__Work to be completed__.
Output all of the data below without changing a word, and exclude the pictures.

__Material provided__.
►

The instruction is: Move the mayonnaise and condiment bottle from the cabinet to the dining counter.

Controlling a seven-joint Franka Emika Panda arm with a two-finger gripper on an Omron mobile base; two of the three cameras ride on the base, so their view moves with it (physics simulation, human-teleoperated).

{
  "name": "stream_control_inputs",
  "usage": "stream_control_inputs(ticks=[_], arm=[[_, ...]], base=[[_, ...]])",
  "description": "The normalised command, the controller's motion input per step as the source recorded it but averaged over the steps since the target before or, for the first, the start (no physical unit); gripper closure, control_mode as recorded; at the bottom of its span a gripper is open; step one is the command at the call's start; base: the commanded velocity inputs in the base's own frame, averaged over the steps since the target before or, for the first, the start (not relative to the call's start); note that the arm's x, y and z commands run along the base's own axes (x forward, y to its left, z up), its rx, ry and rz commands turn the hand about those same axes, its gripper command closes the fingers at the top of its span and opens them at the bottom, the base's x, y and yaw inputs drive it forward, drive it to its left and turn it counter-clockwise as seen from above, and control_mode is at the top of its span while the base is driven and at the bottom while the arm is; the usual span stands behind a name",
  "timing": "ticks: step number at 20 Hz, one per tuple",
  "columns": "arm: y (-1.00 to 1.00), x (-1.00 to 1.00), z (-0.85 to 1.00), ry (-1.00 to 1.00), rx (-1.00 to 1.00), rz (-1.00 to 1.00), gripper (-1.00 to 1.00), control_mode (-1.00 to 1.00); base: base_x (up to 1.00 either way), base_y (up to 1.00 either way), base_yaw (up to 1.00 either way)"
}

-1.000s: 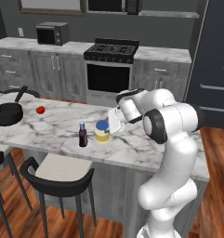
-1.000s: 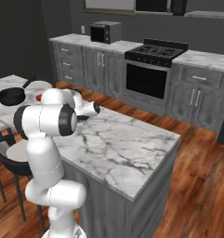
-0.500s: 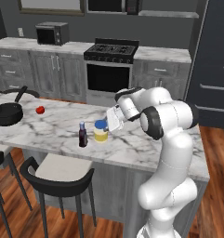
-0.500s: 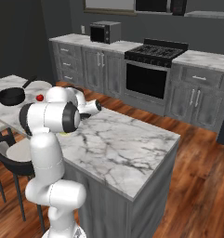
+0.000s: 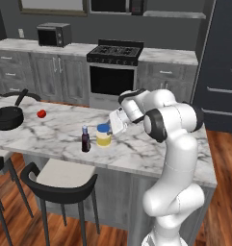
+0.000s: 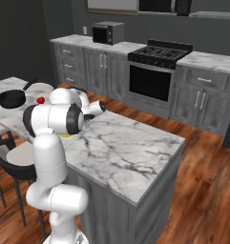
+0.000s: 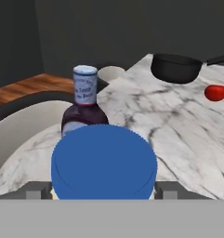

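mayonnaise (image 5: 103, 135) stands upright on the marble dining surface (image 5: 136, 149), the condiment bottle (image 5: 85, 140) just beside it. the pincer (image 5: 116, 121) is spread, fingertips (image 7: 37, 189) flanking the blue lid without pinching. best to lift straight away, avoiding the bottle.

The white marble dining counter (image 5: 59, 139) carries the mayonnaise (image 5: 104, 135) and the condiment bottle (image 5: 85, 139) upright just beside each other, with a black pan (image 5: 6, 117) and a red tomato (image 5: 41, 114) farther along.
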Motion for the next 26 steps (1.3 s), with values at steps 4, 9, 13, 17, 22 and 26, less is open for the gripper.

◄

__Response to the exercise__.
The instruction is: Move the mayonnaise and condiment bottle from the cabinet to the dining counter.

Controlling a seven-joint Franka Emika Panda arm with a two-finger gripper on an Omron mobile base; two of the three cameras ride on the base, so their view moves with it (physics simulation, human-teleoperated).

{
  "name": "stream_control_inputs",
  "usage": "stream_control_inputs(ticks=[_], arm=[[_, ...]], base=[[_, ...]])",
  "description": "The normalised command, the controller's motion input per step as the source recorded it but averaged over the steps since the target before or, for the first, the start (no physical unit); gripper closure, control_mode as recorded; at the bottom of its span a gripper is open; step one is the command at the call's start; base: the commanded velocity inputs in the base's own frame, averaged over the steps since the target before or, for the first, the start (not relative to the call's start); note that the arm's x, y and z commands run along the base's own axes (x forward, y to its left, z up), its rx, ry and rz commands turn the hand about those same axes, its gripper command closes the fingers at the top of its span and opens them at the bottom, the base's x, y and yaw inputs drive it forward, drive it to its left and turn it counter-clockwise as seen from above, and control_mode is at the top of its span while the base is driven and at the bottom while the arm is; the usual span stands behind a name",
  "timing": "ticks: step number at 20 Hz, one per tuple",
  "columns": "arm: y (-1.00 to 1.00), x (-1.00 to 1.00), z (-0.85 to 1.00), ry (-1.00 to 1.00), rx (-1.00 to 1.00), rz (-1.00 to 1.00), gripper (-1.00 to 1.00), control_mode (-1.00 to 1.00); base: base_x (up to 1.00 either way), base_y (up to 1.00 either way), base_yaw (up to 1.00 either way)"
}

-1.000s: 
-1.000s: 
-0.500s: 
-0.500s: 
+0.000s: 
+0.000s: 
+0.000s: 

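mayonnaise (image 5: 103, 135) stands upright on the marble dining surface (image 5: 136, 149), the condiment bottle (image 5: 85, 140) just beside it. the pincer (image 5: 116, 121) is spread, fingertips (image 7: 37, 189) flanking the blue lid without pinching. best to lift straight away, avoiding the bottle.

The white marble dining counter (image 5: 59, 139) carries the mayonnaise (image 5: 104, 135) and the condiment bottle (image 5: 85, 139) upright just beside each other, with a black pan (image 5: 6, 117) and a red tomato (image 5: 41, 114) farther along.
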Motion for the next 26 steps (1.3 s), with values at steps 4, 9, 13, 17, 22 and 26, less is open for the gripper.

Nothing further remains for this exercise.